Exercise instructions:
Would you set down every entry shown below, precisely as written?

Records from a data source:
++++

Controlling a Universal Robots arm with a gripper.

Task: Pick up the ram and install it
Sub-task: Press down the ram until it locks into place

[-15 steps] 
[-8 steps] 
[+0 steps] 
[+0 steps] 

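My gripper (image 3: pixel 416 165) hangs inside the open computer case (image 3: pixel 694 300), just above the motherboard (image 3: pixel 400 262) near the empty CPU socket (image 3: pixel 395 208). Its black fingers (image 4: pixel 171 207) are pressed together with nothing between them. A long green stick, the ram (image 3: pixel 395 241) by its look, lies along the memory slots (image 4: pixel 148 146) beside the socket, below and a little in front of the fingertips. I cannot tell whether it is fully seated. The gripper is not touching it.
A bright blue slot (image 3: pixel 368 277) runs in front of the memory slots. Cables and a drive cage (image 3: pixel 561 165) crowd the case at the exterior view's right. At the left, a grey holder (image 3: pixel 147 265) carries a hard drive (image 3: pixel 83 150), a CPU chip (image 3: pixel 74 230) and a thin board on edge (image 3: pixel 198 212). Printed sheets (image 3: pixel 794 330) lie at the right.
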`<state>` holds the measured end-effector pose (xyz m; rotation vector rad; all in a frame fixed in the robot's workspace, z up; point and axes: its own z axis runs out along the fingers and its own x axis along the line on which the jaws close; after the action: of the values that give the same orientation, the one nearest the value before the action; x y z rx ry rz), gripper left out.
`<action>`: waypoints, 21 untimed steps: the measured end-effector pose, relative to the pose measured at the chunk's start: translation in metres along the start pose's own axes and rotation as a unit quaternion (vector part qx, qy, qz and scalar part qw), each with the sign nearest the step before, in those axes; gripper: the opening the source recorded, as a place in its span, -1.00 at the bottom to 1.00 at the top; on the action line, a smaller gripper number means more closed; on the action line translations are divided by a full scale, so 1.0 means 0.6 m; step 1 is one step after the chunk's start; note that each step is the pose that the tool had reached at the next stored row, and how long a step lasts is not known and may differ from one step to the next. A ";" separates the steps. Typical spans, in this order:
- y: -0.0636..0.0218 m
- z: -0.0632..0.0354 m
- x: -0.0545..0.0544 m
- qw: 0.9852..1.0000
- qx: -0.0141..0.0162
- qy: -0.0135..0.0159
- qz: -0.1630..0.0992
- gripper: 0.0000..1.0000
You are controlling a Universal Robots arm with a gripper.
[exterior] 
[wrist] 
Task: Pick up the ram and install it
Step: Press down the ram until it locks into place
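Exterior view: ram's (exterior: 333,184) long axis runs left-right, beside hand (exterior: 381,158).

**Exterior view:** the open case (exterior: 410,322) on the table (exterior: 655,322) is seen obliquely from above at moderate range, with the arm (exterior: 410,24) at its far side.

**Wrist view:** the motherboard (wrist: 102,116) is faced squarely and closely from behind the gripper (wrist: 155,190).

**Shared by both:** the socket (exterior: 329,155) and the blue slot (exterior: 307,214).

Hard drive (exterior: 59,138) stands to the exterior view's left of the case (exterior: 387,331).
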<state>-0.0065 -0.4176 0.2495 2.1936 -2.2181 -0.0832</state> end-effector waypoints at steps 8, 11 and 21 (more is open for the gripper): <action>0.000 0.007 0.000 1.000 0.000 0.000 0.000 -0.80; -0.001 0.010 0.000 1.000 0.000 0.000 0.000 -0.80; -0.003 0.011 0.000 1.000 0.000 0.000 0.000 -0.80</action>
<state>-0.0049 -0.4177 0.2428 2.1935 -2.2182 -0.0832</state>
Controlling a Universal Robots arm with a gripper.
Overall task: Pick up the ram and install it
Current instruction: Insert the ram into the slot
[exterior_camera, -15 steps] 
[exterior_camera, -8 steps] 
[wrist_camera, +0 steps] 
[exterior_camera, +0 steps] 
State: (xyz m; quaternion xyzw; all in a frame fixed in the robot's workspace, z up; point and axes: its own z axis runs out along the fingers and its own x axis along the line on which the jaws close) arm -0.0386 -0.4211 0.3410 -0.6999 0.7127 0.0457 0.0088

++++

Task output:
Controlling a Universal Robots arm with a gripper.

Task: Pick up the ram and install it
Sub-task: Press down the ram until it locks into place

[-15 steps] 
[-8 steps] 
[+0 steps] 
[+0 steps] 

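My gripper (image 3: pixel 416 165) hangs inside the open computer case (image 3: pixel 694 300), just above the motherboard (image 3: pixel 400 262) near the empty CPU socket (image 3: pixel 395 208). Its black fingers (image 4: pixel 171 207) are pressed together with nothing between them. A long green stick, the ram (image 3: pixel 395 241) by its look, lies along the memory slots (image 4: pixel 148 146) beside the socket, below and a little in front of the fingertips. I cannot tell whether it is fully seated. The gripper is not touching it.
A bright blue slot (image 3: pixel 368 277) runs in front of the memory slots. Cables and a drive cage (image 3: pixel 561 165) crowd the case at the exterior view's right. At the left, a grey holder (image 3: pixel 147 265) carries a hard drive (image 3: pixel 83 150), a CPU chip (image 3: pixel 74 230) and a thin board on edge (image 3: pixel 198 212). Printed sheets (image 3: pixel 794 330) lie at the right.
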`<state>` holds the measured end-effector pose (xyz m; rotation vector rad; all in a frame fixed in the robot's workspace, z up; point and axes: its own z axis runs out along the fingers and its own x axis along the line on which the jaws close; after the action: of the values that give the same orientation, the one nearest the value before the action; x y z rx ry rz), gripper left out.
`<action>`: waypoints, 21 untimed steps: the measured end-effector pose, relative to the pose measured at the chunk's start: translation in metres along the start pose's own axes and rotation as a unit quaternion (vector part qx, qy, qz and scalar part qw), each with the sign nearest the step before, in those axes; gripper: the opening the source recorded, as a place in its span, -1.00 at the bottom to 1.00 at the top; on the action line, a smaller gripper number means more closed; on the action line translations are divided by a full scale, so 1.0 means 0.6 m; step 1 is one step after the chunk's start; note that each step is the pose that the tool had reached at the next stored row, and how long a step lasts is not known and may differ from one step to the next. A ";" separates the steps. Typical spans, in this order:
- y: -0.0636..0.0218 m
- z: -0.0632..0.0354 m
- x: -0.0545..0.0544 m
- qw: 0.9852..1.0000
- qx: -0.0141..0.0162
- qy: -0.0135..0.0159
- qz: -0.1630..0.0992
- gripper: 0.0000..1.0000
You are controlling a Universal Robots arm with a gripper.
[exterior] 
[wrist] 
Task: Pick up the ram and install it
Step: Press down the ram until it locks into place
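Exterior view: ram's (exterior: 333,184) long axis runs left-right, beside hand (exterior: 381,158).

**Exterior view:** the open case (exterior: 410,322) on the table (exterior: 655,322) is seen obliquely from above at moderate range, with the arm (exterior: 410,24) at its far side.

**Wrist view:** the motherboard (wrist: 102,116) is faced squarely and closely from behind the gripper (wrist: 155,190).

**Shared by both:** the socket (exterior: 329,155) and the blue slot (exterior: 307,214).

Hard drive (exterior: 59,138) stands to the exterior view's left of the case (exterior: 387,331).
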<state>-0.0065 -0.4176 0.2495 2.1936 -2.2181 -0.0832</state> end-effector waypoints at steps 8, 11 and 21 (more is open for the gripper): <action>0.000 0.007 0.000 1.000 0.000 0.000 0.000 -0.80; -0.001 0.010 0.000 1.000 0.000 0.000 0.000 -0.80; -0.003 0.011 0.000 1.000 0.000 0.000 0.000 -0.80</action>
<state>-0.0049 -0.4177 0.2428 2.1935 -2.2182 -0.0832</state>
Controlling a Universal Robots arm with a gripper.
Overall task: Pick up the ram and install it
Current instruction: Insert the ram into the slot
[exterior_camera, -15 steps] 
[exterior_camera, -8 steps] 
[wrist_camera, +0 steps] 
[exterior_camera, +0 steps] 
State: (xyz m; quaternion xyzw; all in a frame fixed in the robot's workspace, z up; point and axes: its own z axis runs out along the fingers and its own x axis along the line on which the jaws close) arm -0.0386 -0.4211 0.3410 -0.6999 0.7127 0.0457 0.0088

The complete output has now been given.